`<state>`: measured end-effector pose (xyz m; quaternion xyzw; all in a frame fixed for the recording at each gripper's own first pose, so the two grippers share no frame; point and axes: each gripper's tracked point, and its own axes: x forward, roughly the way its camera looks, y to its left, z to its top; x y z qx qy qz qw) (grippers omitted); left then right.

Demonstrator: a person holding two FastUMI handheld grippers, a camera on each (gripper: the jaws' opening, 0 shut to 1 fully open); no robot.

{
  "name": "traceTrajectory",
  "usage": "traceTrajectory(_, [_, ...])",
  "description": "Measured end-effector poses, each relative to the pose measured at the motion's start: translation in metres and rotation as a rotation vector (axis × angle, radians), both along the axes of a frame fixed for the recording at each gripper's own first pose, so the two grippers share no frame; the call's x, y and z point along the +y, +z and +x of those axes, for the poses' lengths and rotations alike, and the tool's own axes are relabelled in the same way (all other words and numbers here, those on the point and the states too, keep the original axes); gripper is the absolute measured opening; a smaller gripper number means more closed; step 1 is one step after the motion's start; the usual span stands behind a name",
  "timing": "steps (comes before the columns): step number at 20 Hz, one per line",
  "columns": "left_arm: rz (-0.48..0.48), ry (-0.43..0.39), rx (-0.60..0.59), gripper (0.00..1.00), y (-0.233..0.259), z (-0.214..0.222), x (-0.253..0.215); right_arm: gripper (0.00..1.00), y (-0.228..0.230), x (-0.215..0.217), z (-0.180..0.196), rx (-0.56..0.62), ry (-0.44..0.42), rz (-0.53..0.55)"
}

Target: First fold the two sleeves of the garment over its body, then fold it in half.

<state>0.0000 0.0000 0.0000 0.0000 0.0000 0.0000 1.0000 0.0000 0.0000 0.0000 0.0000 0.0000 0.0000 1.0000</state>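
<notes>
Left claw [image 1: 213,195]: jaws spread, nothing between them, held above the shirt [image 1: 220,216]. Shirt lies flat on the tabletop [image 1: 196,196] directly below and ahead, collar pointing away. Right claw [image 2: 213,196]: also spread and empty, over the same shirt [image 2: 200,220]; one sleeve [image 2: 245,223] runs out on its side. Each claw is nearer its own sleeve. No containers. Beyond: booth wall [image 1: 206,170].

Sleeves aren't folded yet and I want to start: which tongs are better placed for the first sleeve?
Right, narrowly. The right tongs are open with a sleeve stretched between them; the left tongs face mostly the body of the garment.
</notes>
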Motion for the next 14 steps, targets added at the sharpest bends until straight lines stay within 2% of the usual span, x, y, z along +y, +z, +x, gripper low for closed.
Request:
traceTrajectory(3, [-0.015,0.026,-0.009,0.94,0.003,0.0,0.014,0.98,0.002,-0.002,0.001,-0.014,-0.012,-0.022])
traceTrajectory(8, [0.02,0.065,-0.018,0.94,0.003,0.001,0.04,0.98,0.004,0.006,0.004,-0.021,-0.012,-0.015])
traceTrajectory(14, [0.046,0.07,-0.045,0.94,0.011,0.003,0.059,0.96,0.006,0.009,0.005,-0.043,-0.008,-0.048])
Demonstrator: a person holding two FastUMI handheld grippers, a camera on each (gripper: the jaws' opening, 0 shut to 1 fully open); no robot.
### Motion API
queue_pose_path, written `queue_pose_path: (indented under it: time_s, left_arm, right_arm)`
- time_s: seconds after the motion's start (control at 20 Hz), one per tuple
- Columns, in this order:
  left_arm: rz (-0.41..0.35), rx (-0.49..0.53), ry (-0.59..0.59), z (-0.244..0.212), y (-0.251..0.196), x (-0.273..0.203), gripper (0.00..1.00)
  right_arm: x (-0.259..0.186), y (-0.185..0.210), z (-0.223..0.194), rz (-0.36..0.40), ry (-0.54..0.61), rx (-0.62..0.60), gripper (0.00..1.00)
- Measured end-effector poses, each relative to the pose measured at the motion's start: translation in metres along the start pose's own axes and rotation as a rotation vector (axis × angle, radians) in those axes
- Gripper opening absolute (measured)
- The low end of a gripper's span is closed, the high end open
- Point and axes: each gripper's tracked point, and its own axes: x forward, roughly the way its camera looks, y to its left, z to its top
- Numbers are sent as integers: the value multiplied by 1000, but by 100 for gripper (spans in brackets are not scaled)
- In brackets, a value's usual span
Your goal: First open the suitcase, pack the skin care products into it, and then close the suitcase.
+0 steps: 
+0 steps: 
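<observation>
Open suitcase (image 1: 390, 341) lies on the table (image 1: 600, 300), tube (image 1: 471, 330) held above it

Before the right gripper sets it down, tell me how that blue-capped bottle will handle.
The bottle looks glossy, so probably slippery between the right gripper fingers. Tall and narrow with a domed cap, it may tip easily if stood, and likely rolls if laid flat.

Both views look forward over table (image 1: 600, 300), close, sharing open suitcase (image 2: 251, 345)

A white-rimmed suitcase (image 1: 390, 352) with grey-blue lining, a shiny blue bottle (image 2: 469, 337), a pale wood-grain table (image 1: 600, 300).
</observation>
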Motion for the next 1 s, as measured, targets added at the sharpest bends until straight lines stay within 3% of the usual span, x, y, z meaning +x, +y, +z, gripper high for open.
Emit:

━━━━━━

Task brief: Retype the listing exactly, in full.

Reply to the exercise:
`<state>`: measured end-effector pose (xyz m; quaternion xyzw; all in a frame fixed for the recording at each gripper's own first pose, so the two grippers share no frame; point and axes: each gripper's tracked point, and its own axes: x forward, roughly the way its camera looks, y to its left, z to its top; x y z qx qy qz qw) (grippers omitted); left then right.

Demonstrator: a person holding two FastUMI handheld grippers, a camera on each (gripper: the jaws' opening, 0 shut to 1 fully open); no robot.

{
  "name": "traceTrajectory",
  "usage": "traceTrajectory(_, [_, ...])",
  "description": "Measured end-effector poses, each relative to the pose measured at the motion's start: translation in metres and rotation as a rotation vector (axis × angle, radians), both along the axes of a frame fixed for the recording at each gripper's own first pose, so the two grippers share no frame; the call's x, y and z point along the +y, +z and +x of those axes, for the poses' lengths and rotations alike, and the tool's own axes are relabelled in the same way (all other words and numbers here, those on the point and the states too, keep the original axes); gripper is the absolute measured opening; a smaller gripper number means more closed; step 1 is one step after the motion's start; the usual span stands behind a name",
  "timing": "steps (comes before the columns): step number at 20 Hz, one per line",
  "columns": "left_arm: rz (-0.48..0.48), ry (-0.43..0.39), rx (-0.60..0.59), gripper (0.00..1.00), y (-0.233..0.259), z (-0.214..0.222), x (-0.253..0.215); right_arm: gripper (0.00..1.00), y (-0.228..0.230), x (-0.215..0.217), z (-0.180..0.196), rx (-0.56..0.62), ry (-0.44..0.42), rz (-0.53..0.55)"
}

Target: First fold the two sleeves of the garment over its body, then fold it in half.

<state>0.0000 0.0000 0.0000 0.0000 0.0000 0.0000 1.0000 0.0000 0.0000 0.0000 0.0000 0.0000 0.0000 1.0000</state>
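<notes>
Left claw [image 1: 213,195]: jaws spread, nothing between them, held above the shirt [image 1: 220,216]. Shirt lies flat on the tabletop [image 1: 196,196] directly below and ahead, collar pointing away. Right claw [image 2: 213,196]: also spread and empty, over the same shirt [image 2: 200,220]; one sleeve [image 2: 245,223] runs out on its side. Each claw is nearer its own sleeve. No containers. Beyond: booth wall [image 1: 206,170].

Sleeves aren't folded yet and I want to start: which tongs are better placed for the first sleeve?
Right, narrowly. The right tongs are open with a sleeve stretched between them; the left tongs face mostly the body of the garment.
</notes>
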Motion for the next 14 steps, targets added at the sharpest bends until straight lines stay within 2% of the usual span, x, y, z along +y, +z, +x, gripper low for closed.
Request:
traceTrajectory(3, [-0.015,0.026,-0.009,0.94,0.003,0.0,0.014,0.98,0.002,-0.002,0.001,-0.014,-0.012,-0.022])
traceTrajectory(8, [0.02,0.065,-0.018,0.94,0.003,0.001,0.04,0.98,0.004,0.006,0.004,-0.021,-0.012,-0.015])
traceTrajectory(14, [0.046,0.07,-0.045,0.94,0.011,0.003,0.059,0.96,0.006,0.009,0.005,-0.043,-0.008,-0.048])
Demonstrator: a person holding two FastUMI handheld grippers, a camera on each (gripper: the jaws' opening, 0 shut to 1 fully open); no robot.
### Motion API
queue_pose_path, written `queue_pose_path: (indented under it: time_s, left_arm, right_arm)`
- time_s: seconds after the motion's start (control at 20 Hz), one per tuple
- Columns, in this order:
  left_arm: rz (-0.41..0.35), rx (-0.49..0.53), ry (-0.59..0.59), z (-0.244..0.212), y (-0.251..0.196), x (-0.273..0.203), gripper (0.00..1.00)
  right_arm: x (-0.259..0.186), y (-0.185..0.210), z (-0.223..0.194), rz (-0.36..0.40), ry (-0.54..0.61), rx (-0.62..0.60), gripper (0.00..1.00)
- Measured end-effector poses, each relative to the pose measured at the motion's start: translation in metres along the start pose's own axes and rotation as a rotation vector (axis × angle, radians) in those axes
- Gripper opening absolute (measured)
- The low end of a gripper's span is closed, the high end open
- Point and axes: each gripper's tracked point, and its own axes: x forward, roughly the way its camera looks, y to its left, z to its top
- Numbers are sent as integers: the value multiplied by 1000, but by 100 for gripper (spans in brackets are not scaled)
- In brackets, a value's usual span
Your goal: First open the suitcase, pack the skin care products into it, and then close the suitcase.
+0 steps: 
+0 steps: 
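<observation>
Open suitcase (image 1: 390, 341) lies on the table (image 1: 600, 300), tube (image 1: 471, 330) held above it

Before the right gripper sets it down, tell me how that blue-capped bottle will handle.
The bottle looks glossy, so probably slippery between the right gripper fingers. Tall and narrow with a domed cap, it may tip easily if stood, and likely rolls if laid flat.

Both views look forward over table (image 1: 600, 300), close, sharing open suitcase (image 2: 251, 345)

A white-rimmed suitcase (image 1: 390, 352) with grey-blue lining, a shiny blue bottle (image 2: 469, 337), a pale wood-grain table (image 1: 600, 300).
</observation>
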Motion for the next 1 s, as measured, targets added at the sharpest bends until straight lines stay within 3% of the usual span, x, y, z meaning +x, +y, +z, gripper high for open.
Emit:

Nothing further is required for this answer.